Remember, the fractional reserve is where the supply of currency in the economy comes from so this is a pretty big misunderstanding of modern monetary policy. Dollars are backed by the obligation to repay the fractional reserve loans that created the dollars in the first place, and the entire social system on which it is built.


https://en.wikipedia.org/wiki/Financial_crisis_of_2007–2008

> As part of national fiscal policy response to the Great Recession, governments and central banks, including the Federal Reserve, the European Central Bank and the Bank of England, provided then-unprecedented trillions of dollars in bailouts and stimulus, including expansive fiscal policy and monetary policy to offset the decline in consumption and lending capacity, avoid a further collapse, encourage lending, restore faith in the integral commercial paper markets, avoid the risk of a deflationary spiral, and provide banks with enough funds to allow customers to make withdrawals.

> The Federal Reserve created then-significant amounts of new currency as a method to combat the liquidity trap.


Your article and body is completely unrelated to deposit insurance, which is the case you were trying to make.

As for the bailouts you were alluding to, they were managed at least in the US by the treasury, not the fed, and they were loans, not grants - that have since been repaid yielding $100B in profit, with more to come.

Fiscal policy and monetary policy are different things managed by different entities. Any new money that was created to support the stimulus was unrelated (after all the treasury could have apportioned any money) and has since blinked out of existence as the loans have been repaid.


In addition to the FDIC backstop mentioned by some of the other responding comments, there's also another significant factor here which is that the U.S. banking system is ultimately backed by the strength of the U.S. military. I think this serves as something like an inductive base case that is more important than it might seem at first glance.


If a bank has more assets than liabilities, your balance is 100% backed. All non-failed banks have more assets than liabilities, therefore…


And the banks in the USA are backstopped by FDIC, which will step in up to $250k.

Bank shenanigans have happened in the past, but at least the smaller accounts survived unscathed.

https://en.wikipedia.org/wiki/Washington_Mutual

https://en.wikipedia.org/wiki/HomeFed_Bank

(Somehow my family got caught in both of those, we weren't very good at picking banks heh)


And the FDIC is backstopped by the Fed. They have a $100B line of credit there.

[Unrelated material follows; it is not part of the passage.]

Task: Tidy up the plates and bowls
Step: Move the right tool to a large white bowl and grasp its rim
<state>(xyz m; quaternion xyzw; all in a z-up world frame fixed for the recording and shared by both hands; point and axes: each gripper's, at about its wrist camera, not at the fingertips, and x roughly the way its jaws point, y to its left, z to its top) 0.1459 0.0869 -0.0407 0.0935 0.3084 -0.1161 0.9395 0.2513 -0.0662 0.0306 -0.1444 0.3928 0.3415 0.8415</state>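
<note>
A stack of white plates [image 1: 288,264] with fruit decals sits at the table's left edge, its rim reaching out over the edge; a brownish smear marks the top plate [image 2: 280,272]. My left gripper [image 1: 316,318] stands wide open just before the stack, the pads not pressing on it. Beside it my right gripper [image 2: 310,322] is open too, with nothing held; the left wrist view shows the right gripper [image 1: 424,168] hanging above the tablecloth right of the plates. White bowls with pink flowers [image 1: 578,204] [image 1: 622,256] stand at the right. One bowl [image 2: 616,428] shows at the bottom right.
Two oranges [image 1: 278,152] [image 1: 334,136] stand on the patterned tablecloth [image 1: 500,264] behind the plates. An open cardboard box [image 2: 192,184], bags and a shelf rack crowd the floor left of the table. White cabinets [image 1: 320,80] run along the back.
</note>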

In the WaMu case actually no money was lost by anyone - and they didn't even touch the Bank Insurance Fund. The Office of Thrift Supervision took control of WaMu and sold it JPMC.


In practise, people aren't going to try and withdraw 100% of the coins to USD. As another commenter pointed out, we would have the same problem in banks if everyone came to withdraw all of their money at the same time. It's probably not as risky as Terra. I agree that we should wait for auditing though.

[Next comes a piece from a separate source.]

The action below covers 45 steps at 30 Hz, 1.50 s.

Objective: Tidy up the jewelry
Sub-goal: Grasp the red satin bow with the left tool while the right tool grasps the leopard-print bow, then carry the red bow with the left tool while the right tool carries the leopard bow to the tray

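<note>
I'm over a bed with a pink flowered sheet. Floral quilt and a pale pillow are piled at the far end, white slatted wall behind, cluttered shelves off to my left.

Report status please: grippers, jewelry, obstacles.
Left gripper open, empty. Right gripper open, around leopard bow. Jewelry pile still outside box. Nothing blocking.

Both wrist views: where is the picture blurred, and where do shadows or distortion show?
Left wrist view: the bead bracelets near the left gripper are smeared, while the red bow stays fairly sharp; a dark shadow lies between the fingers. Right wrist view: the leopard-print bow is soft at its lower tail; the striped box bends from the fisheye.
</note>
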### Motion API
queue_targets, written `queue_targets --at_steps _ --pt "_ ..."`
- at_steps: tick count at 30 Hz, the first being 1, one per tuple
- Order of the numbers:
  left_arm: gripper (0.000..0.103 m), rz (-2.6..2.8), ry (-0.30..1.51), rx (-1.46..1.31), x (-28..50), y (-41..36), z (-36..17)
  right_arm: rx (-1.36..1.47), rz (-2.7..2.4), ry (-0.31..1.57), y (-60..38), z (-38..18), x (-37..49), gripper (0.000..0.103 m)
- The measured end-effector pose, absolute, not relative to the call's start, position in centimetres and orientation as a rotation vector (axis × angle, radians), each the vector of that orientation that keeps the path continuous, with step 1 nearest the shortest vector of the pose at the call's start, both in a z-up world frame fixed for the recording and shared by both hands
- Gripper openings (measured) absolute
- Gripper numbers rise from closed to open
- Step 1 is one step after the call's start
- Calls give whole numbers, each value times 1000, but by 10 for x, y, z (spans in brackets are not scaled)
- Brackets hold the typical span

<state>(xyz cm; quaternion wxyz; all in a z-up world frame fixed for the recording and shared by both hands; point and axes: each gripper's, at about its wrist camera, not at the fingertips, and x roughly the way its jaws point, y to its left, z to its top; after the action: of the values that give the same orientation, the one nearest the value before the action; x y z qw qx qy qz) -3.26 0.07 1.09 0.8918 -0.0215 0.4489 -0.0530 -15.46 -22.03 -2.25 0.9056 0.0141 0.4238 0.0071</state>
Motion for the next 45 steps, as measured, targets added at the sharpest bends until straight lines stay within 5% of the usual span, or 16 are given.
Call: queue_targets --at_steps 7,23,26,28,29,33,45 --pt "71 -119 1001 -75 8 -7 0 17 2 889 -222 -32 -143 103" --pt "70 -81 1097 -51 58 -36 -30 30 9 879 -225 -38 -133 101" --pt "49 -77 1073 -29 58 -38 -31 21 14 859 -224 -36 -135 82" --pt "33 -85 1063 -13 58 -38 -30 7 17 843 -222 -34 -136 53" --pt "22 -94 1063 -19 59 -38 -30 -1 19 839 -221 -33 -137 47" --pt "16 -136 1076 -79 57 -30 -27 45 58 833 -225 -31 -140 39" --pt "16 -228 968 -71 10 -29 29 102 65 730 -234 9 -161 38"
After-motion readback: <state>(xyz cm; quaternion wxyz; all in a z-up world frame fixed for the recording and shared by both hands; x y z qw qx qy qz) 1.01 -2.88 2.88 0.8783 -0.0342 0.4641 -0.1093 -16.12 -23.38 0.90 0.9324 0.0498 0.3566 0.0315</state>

I guess it's more likely that he'll soon fake his death somewhere in South East Asia like Quadriga's CEO.


amid all of this, people have completely forgotten about the South African brothers who ran away with $3.6B of investor funds from their now-defunct exchange [0].

I'm done with crypto. Scamming is so easy that its almost incentivized.

0: https://www.coindesk.com/business/2022/01/11/south-african-p...


Almost???


Those alleged orphans aren't going to allegedly save themselves while providing a convenient cover story for why you allegedly died in a notoriously corrupt jurisdiction.


Well, "Fool me once shame on you, fool me twice..."

There's no "undoing a crash" by putting good money behind bad money.